Con una simile location da horror, l’ordine di arresto internazionale spiccato contro Vladimir Putin dalla Corte Penale dell’Aja, per una presunta tratta di bambini dal Donbass alla Russia, presenta indubbi caratteri satirici. Se coloro i cui genitori firmano la «scheda del rifiuto» finiscono in strutture fatiscenti, spesso gestite come fossero ospedali psichiatrici, per poi finire drogati e prostituiti nelle strade di Kiev, non si vede come possa definirsi «crimine di guerra» il sottrarre da un conflitto armato proprio quei bambini, vittime innocenti tanto delle «schede del rifiuto» quanto del lassismo istituzionale ucraino.

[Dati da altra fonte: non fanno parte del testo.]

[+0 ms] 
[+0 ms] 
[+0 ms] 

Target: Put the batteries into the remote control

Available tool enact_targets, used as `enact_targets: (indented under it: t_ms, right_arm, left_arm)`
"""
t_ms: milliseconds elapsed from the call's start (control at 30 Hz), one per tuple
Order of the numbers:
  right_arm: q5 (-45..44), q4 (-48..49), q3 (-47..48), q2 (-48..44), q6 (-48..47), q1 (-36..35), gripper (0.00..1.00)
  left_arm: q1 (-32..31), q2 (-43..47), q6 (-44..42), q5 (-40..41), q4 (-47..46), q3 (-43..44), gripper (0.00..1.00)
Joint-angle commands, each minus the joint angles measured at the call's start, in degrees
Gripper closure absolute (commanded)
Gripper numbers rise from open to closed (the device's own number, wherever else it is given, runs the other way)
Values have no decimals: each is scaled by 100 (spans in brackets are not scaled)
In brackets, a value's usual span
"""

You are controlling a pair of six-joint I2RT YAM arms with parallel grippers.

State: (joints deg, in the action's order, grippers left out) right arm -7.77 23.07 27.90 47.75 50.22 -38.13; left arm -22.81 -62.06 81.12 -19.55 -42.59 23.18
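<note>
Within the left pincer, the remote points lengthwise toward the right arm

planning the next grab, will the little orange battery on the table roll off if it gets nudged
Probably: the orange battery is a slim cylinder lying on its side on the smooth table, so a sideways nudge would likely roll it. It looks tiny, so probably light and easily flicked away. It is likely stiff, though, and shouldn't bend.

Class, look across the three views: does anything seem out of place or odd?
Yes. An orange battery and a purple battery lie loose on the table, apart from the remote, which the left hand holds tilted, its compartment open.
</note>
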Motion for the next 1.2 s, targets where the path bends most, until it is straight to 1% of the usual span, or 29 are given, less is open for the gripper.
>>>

Se poi andiamo a guardare in cosa esattamente consisterebbe il crimine attribuito a Putin e, per far quadrare il cerchio, rifilato anche ad un organo tecnico del calibro del Commissario per i Diritti del Bambino presso il Cremlino, le perplessità aumentano.

L’art. 8, comma 2° lett. e), par. VIII dello Statuto della Corte Penale Internazionale dell’Aja, considera crimine di guerra il «disporre il trasferimento della popolazione civile per ragioni correlate al conflitto, a meno che non lo richiedano la sicurezza dei civili coinvolti o inderogabili ragioni militari».

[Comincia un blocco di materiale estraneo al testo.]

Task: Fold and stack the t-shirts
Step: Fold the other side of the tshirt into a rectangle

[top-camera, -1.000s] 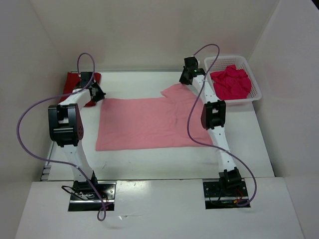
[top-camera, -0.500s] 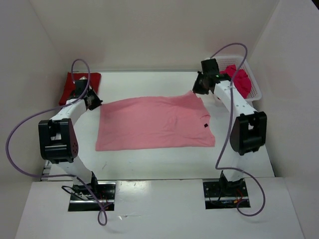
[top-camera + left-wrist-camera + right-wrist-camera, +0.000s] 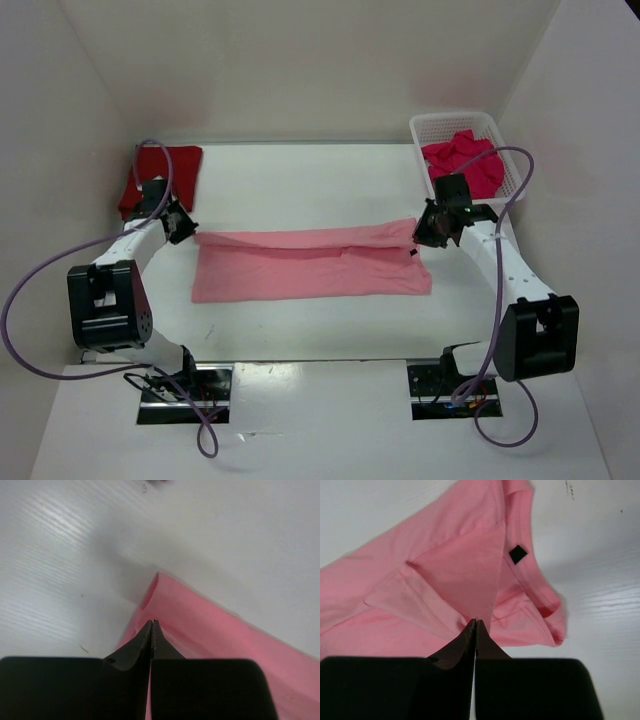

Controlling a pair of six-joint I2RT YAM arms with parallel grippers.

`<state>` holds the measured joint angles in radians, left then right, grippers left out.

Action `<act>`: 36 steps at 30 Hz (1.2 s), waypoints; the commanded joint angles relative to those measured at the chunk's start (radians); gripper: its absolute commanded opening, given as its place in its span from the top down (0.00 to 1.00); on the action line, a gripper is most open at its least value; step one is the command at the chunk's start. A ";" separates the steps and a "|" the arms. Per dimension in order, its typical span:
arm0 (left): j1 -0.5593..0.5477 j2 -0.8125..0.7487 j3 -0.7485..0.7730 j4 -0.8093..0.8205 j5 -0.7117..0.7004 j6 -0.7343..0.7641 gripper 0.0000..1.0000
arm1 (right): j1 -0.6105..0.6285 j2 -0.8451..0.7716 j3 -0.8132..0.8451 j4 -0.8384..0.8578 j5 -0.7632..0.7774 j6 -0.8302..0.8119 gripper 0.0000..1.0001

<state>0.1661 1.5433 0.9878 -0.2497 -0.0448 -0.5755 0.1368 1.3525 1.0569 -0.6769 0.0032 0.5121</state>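
Observation:
The light pink t-shirt [image 3: 310,265] lies across the middle of the table, its far half drawn over toward the near edge. My left gripper [image 3: 185,232] is shut on its far left edge; the pink cloth [image 3: 210,630] runs from the closed tips [image 3: 152,622]. My right gripper [image 3: 425,232] is shut on its far right edge, near the collar and black tag [image 3: 518,554]; the tips [image 3: 476,621] pinch a pink fold [image 3: 465,575]. The dark red t-shirt [image 3: 160,170] lies at the far left. The crimson-magenta t-shirt [image 3: 465,165] sits bunched in the basket.
The white lattice basket [image 3: 500,125] stands at the far right corner. White walls close in the table on the left, back and right. Purple cables loop off both arms.
Both grippers have moved toward the near edge, carrying the pink shirt's far edge over the lower half. The shirt has gone from spread flat to a narrow folded band.

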 commanded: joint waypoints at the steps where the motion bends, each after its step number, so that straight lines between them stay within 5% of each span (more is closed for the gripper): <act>1: 0.016 -0.032 -0.014 -0.020 -0.027 0.023 1.00 | -0.014 -0.064 -0.043 -0.035 0.007 0.020 1.00; 8: 0.035 -0.041 -0.046 -0.063 -0.027 0.023 0.91 | -0.014 -0.043 -0.043 -0.085 -0.011 0.020 0.90; 9: 0.035 -0.052 -0.046 -0.063 -0.015 0.014 0.88 | -0.014 -0.043 -0.052 -0.102 -0.011 0.029 0.83; 13: 0.072 -0.133 -0.046 -0.072 0.010 -0.043 0.59 | -0.014 -0.087 -0.052 -0.115 -0.020 0.029 0.68; 15: 0.072 -0.176 -0.046 -0.060 0.035 -0.043 0.59 | -0.014 -0.087 -0.052 -0.093 -0.034 0.029 0.68; 19: 0.027 -0.206 -0.046 -0.008 0.131 -0.053 0.59 | 0.073 0.019 -0.011 -0.020 -0.013 0.029 0.97; 22: -0.075 -0.187 -0.069 0.038 0.146 -0.053 0.59 | 0.118 0.140 0.053 0.072 -0.003 0.029 1.00; 24: -0.144 -0.167 -0.084 0.062 0.146 -0.063 0.59 | 0.151 0.223 0.072 0.117 0.018 0.039 0.95; 25: -0.158 -0.167 -0.100 0.072 0.146 -0.072 0.57 | 0.162 0.253 0.101 0.129 0.018 0.039 0.80; 28: -0.191 -0.137 -0.121 0.101 0.146 -0.083 0.57 | 0.213 0.342 0.139 0.181 0.046 0.039 0.68; 36: -0.200 -0.091 -0.144 0.122 0.183 -0.092 0.57 | 0.256 0.462 0.199 0.227 0.093 0.039 0.60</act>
<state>-0.0341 1.4578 0.8436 -0.1871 0.1123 -0.6498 0.3908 1.8008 1.2060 -0.5114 0.0471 0.5526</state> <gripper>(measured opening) 0.426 0.400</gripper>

Ed è qui che casca l’asino. La pratica dell’esercito ucraino, peraltro abusata in molte guerre, di installare postazioni militari in zone densamente abitate, è fatto notorio. Si tratta di uno stratagemma non solo inutile, ma anche deleterio per il proprio popolo. La Convenzione di Ginevra, infatti, se vieta i bombardamenti sui civili, non li considera più illegittimi quando colpiscono postazioni militari che operano negli insediamenti civili. In soldoni, i cosiddetti scudi umani non sono mai serviti a nulla, a parte a far uccidere chi quegli scudi obtorto collo li impersona.

Ecco come il dislocamento dei bambini ad opera dell’esercito russo realizza non una, ma entrambe le fattispecie prima citate, e non considerate dallo Statuto della Corte Penale dell’Aja alla stregua di crimini di guerra: porre in sicurezza migliaia di fanciulli, allontanandoli da un teatro di guerra, e nel contempo soddisfare inderogabili esigenze militari. Creare, cioè, le condizioni per colpire il nemico senza alcun rischio per i civili.

E da qui il paradosso. Putin e Maria Alekseyevna Lvova Belova, Commissario per i Diritti del Bambino presso il Cremlino, oggi sono considerati criminali di guerra per aver allontanato migliaia di fanciulli dalle zone di guerra di un Paese che, con le sue fallimentari politiche dell’infanzia, ne ha lasciate svariate centinaia di migliaia letteralmente nelle mani del Signore.